The Art and Science of Data Visualization
“The greatest value of a picture is when it forces us to notice what we never expected to see,” John Tukey
People tend to be very receptive to visual information, which is why it is often said that a picture is worth a thousand words. This adage is especially true in data science, where data visualization transforms complex datasets into more readily digestible insights.
What is data visualization? Very simply, data visualization is the thoughtful display of data to facilitate understanding. As scientists, we use data visualization to understand data and communicate results. The information we derive from data is used to answer questions for research or science-based advice and then carefully packaged visually to enhance understanding.

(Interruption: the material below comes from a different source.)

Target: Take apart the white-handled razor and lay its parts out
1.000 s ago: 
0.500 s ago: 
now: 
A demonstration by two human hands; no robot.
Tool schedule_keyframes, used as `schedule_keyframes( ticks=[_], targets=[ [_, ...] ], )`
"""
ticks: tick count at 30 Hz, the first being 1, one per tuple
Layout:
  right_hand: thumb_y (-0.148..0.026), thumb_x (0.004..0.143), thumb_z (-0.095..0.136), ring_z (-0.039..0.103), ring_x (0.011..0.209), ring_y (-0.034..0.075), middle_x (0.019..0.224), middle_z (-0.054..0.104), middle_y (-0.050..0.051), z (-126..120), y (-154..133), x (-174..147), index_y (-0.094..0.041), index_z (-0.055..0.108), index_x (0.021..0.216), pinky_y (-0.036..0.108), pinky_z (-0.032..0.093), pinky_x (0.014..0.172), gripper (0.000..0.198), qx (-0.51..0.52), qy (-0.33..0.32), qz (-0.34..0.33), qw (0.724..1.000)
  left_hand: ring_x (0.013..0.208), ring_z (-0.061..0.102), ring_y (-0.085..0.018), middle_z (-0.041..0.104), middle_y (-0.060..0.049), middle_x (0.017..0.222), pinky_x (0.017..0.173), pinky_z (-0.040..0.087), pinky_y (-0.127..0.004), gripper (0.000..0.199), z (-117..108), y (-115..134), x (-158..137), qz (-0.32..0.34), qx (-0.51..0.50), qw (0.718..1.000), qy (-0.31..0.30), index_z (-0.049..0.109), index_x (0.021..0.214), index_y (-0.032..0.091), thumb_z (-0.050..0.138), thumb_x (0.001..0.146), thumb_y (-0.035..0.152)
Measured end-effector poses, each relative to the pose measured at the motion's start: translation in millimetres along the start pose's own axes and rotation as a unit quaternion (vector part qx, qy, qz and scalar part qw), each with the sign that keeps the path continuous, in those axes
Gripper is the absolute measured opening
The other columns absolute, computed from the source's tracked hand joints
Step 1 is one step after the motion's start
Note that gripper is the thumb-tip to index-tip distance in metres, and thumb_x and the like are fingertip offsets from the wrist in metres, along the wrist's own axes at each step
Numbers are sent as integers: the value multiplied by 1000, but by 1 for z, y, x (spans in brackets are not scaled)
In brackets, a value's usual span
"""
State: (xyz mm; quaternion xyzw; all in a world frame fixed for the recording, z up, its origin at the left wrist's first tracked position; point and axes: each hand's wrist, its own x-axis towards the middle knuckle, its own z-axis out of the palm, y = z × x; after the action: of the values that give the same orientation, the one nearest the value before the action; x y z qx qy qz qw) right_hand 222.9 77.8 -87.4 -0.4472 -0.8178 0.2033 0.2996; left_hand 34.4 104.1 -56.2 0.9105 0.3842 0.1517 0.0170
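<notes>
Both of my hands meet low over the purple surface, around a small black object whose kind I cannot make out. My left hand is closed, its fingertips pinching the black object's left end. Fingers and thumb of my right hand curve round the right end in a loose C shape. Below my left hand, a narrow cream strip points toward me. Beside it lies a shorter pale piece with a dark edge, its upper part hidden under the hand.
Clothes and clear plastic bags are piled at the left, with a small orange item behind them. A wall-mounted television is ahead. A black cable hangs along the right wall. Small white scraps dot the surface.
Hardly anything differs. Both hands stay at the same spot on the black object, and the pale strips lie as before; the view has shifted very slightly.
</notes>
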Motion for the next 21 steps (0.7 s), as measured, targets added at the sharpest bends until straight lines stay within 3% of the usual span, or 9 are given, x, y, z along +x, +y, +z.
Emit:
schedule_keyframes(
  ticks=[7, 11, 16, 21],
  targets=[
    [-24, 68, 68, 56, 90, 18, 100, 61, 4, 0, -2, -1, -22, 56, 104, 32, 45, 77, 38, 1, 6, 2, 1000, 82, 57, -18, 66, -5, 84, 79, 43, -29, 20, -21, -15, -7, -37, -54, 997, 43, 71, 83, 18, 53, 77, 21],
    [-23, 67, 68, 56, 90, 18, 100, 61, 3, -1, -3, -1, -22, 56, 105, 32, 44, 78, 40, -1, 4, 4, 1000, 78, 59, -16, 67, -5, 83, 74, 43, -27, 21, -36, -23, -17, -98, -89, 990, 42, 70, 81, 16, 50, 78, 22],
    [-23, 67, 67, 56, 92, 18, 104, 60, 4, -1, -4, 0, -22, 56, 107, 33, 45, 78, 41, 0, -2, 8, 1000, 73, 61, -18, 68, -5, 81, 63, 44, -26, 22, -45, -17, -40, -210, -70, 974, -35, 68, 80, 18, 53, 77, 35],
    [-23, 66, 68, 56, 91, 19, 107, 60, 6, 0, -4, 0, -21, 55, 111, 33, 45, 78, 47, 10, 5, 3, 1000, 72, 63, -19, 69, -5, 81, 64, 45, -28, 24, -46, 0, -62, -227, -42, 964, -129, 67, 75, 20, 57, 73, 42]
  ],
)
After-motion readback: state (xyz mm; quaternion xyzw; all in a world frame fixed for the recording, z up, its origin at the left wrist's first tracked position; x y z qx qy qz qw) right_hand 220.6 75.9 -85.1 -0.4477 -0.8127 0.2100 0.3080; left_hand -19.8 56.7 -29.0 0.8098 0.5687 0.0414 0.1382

At AJM, we are often asked to provide solutions related to complex environmental challenges. Whether related to wildlife, aquatics, or wetlands, we specialize in providing innovative solutions tailored to answering specific questions. Data visualization begins with elements of design. A good designer understands the needs and goals of the target audience and how to best represent the data graphically. Suppose we are asked the following question:
"How does the relative abundance of different plant functional groups (e.g., graminoids, forbs, and woody plants) vary between grazed and non-grazed plots over time?"
The first step in this scenario involves asking a series of questions:
Who is the target audience?
What are the goals for interpretation?
What types of analyses need to be communicated?
Are there data constraints?
These considerations are crucial in the data design and visualization process. Your target audience, for instance, could be the general public, industry stakeholders, government regulators, or research scientists. Knowing the target audience informs decisions regarding how information is communicated. For instance, if the work is intended for publication in a peer-reviewed journal, then it’s safe to work on the assumption that those reviewing the work will be highly educated and experienced in implementing the scientific method and have backgrounds in similar fields.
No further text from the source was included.